Mientras él trabajaba para soltar el ancla, Nadia fue trastabillando por el interior, recogiendo cosas que no necesitarían y llevándolas al compartimiento de bombas: una lámpara, uno de los colchones, la mayoría de los utensilios de cocina y el servicio de mesa, algunos libros, todas las muestras de rocas. Una vez dentro, las expulsó con felicidad. Si alguna vez algún viajero se encontraba con ese montón de cosas, pensó, seguramente se preguntaría qué demonios habría sucedido.
Tuvieron que acelerar los dos propulsores al máximo para desenganchar el ancla, y empezaron a volar como una hoja en noviembre. Mantuvieron los propulsores al máximo y ganaron altura lo más rápidamente posible; había unos volcanes pequeños entre Olimpo y Tharsis, y Arkadi quería pasar a varios cientos de metros por encima. La pantalla del radar les mostró que el Monte Ascraeus iba quedando atrás.
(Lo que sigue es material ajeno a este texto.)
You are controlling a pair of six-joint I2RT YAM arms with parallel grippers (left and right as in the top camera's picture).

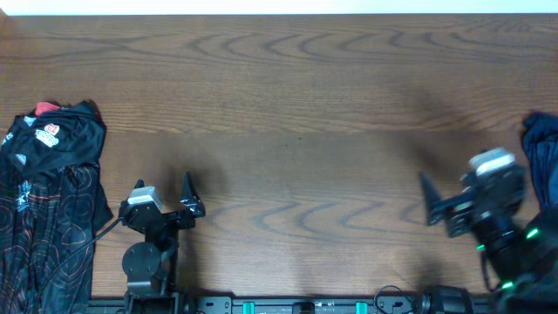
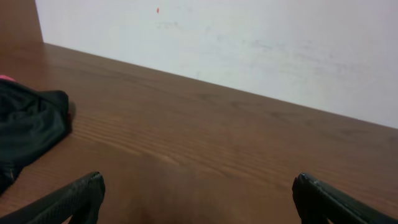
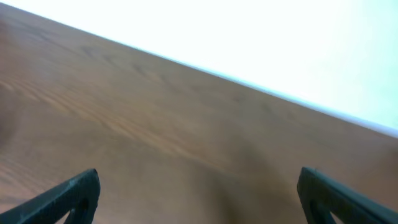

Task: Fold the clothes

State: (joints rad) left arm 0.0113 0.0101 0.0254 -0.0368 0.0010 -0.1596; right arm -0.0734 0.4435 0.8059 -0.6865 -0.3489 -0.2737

Cuando estuvieran bien al norte, podrían virar hacia el este y bordear el flanco septentrional de Tharsis, y luego descender hasta la Colina Subterránea.
Pero, a medida que transcurrían las largas horas, se dieron cuenta de que el viento bajaba por la vertiente norte de Tharsis y soplaba de proa, de modo que incluso yendo a máxima potencia hacia el sudeste, sólo avanzaban hacia el nordeste. Intentando avanzar con el viento de través, el pobre Punta de Flecha se balanceaba como un columpio, lanzándolos arriba y abajo.
La oscuridad cayó de nuevo. Fueron impulsados más al nordeste. Con ese rumbo, iban a pasar a varios cientos de kilómetros de la Colina Subterránea. Después, nada; ningún emplazamiento, ningún refugio. Serían empujados sobre Acidalia, hacia Vastitas Borealis, hacia el mar petrificado y vacío de las dunas negras. Y no tenían ni comida ni agua suficientes para circunnavegar el planeta otra vez y volver a intentarlo.
Sintiendo el polvo en la boca y los ojos, Nadia regresó a la cocina y calentó una comida para los dos. Estaba exhausta, y cuando el olor de la comida llenó el aire, se dio cuenta de que también tenía mucha hambre. Sed también, y el reciclador de agua funcionaba con hidrazina.
Al pensar en el agua, le vino a la mente una imagen del viaje al polo norte: aquella galería rota de permafrost, con un vertido blanco de hielo de agua. ¿Por qué lo recordaba ahora?